▶ [Work to be completed]: Return all lines of the listing below that carry the word "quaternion".

▶ [Input records]:
────
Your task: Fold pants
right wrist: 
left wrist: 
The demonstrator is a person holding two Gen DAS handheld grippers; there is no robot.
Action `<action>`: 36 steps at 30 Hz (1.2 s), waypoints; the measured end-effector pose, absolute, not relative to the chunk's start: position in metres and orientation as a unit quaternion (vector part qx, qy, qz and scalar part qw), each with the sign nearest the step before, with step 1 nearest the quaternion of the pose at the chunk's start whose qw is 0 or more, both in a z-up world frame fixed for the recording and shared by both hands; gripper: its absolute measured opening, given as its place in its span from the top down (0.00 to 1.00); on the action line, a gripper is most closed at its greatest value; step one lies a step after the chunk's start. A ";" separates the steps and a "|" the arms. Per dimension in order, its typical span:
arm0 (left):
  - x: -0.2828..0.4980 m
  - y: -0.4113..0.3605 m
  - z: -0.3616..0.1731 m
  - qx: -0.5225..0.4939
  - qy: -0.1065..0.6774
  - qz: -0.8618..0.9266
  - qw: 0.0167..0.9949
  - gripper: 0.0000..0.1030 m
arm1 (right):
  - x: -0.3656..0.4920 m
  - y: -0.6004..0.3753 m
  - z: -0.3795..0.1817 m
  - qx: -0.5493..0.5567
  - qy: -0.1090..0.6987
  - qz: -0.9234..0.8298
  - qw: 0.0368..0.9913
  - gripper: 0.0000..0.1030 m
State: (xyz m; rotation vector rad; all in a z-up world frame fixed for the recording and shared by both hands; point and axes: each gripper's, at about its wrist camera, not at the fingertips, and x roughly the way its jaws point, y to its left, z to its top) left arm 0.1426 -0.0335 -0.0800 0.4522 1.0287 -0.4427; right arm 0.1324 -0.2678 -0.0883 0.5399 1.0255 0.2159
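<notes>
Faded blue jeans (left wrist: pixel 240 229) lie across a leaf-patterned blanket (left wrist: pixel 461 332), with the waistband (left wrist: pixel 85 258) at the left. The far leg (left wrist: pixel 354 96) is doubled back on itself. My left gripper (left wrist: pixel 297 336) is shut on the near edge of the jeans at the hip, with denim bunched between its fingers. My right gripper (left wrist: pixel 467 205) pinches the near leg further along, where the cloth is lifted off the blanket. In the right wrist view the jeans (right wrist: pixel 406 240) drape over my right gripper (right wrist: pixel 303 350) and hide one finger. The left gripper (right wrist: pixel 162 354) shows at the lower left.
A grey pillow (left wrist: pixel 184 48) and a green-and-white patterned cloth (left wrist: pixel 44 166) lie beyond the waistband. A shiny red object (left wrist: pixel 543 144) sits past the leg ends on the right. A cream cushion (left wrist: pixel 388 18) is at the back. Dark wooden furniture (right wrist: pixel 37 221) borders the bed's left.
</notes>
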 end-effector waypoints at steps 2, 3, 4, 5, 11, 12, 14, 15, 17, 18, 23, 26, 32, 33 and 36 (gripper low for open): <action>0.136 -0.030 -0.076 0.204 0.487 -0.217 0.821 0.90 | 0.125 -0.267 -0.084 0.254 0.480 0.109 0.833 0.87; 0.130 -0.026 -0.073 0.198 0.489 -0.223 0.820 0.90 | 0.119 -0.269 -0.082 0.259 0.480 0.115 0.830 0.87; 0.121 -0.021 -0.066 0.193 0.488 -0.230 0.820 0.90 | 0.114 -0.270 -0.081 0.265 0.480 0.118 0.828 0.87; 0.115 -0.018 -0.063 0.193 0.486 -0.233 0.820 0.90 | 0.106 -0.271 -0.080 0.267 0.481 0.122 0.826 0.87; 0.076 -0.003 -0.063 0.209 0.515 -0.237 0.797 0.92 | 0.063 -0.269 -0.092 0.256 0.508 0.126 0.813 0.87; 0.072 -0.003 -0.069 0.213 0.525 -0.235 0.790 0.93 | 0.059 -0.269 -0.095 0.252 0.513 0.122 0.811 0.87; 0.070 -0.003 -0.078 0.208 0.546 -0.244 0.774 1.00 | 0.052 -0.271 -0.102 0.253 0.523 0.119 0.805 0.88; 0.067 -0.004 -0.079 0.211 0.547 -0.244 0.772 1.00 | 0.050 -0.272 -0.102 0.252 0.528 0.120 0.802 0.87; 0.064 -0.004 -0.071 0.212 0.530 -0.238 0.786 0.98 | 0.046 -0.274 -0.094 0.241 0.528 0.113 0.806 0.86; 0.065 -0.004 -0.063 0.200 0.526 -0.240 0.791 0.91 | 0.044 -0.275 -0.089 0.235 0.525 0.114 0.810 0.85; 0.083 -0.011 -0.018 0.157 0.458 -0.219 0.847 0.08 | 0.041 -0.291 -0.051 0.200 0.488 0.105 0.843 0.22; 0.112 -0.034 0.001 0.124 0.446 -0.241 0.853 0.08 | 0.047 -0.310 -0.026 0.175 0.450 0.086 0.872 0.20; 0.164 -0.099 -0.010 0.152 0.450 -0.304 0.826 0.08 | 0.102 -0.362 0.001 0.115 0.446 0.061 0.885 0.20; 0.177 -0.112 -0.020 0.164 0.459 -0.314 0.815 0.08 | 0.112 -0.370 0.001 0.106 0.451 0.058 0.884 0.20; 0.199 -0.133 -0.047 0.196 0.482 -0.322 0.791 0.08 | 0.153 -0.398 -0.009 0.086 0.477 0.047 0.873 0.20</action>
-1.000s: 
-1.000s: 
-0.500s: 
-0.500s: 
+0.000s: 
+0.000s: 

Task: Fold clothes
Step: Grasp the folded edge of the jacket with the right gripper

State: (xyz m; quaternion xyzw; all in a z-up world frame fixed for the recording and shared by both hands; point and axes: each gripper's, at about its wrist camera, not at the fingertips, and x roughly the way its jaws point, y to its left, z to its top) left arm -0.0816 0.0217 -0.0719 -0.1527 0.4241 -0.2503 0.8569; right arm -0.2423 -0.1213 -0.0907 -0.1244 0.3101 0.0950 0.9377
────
▶ [Finished task]:
Action `<action>`: 36 steps at 30 Hz (1.2 s), waypoints; the measured end-effector pose, absolute, not relative to the chunk's start: position in metres and orientation as a unit quaternion (vector part qx, qy, qz and scalar part qw), each with the sign nearest the step before, with step 1 nearest the quaternion of the pose at the chunk's start whose qw is 0 or more, both in a z-up world frame fixed for the recording and shared by both hands; gripper: its absolute measured opening, given as its place in its span from the top down (0.00 to 1.00); on the action line, a gripper is most closed at its greatest value; step one lies a step after the chunk's start. A ";" separates the steps and a "|" the arms. Per dimension in order, its typical span:
State: (xyz m; quaternion xyzw; all in a z-up world frame fixed for the recording and shared by both hands; point and axes: each gripper's, at about its wrist camera, not at the fingertips, and x roughly the way its jaws point, y to its left, z to its top) left arm -0.0816 0.0217 -0.0719 -0.1527 0.4241 -0.2503 0.8569; right arm -0.2423 -0.1213 -0.0907 -0.1244 0.3101 0.0950 0.9377

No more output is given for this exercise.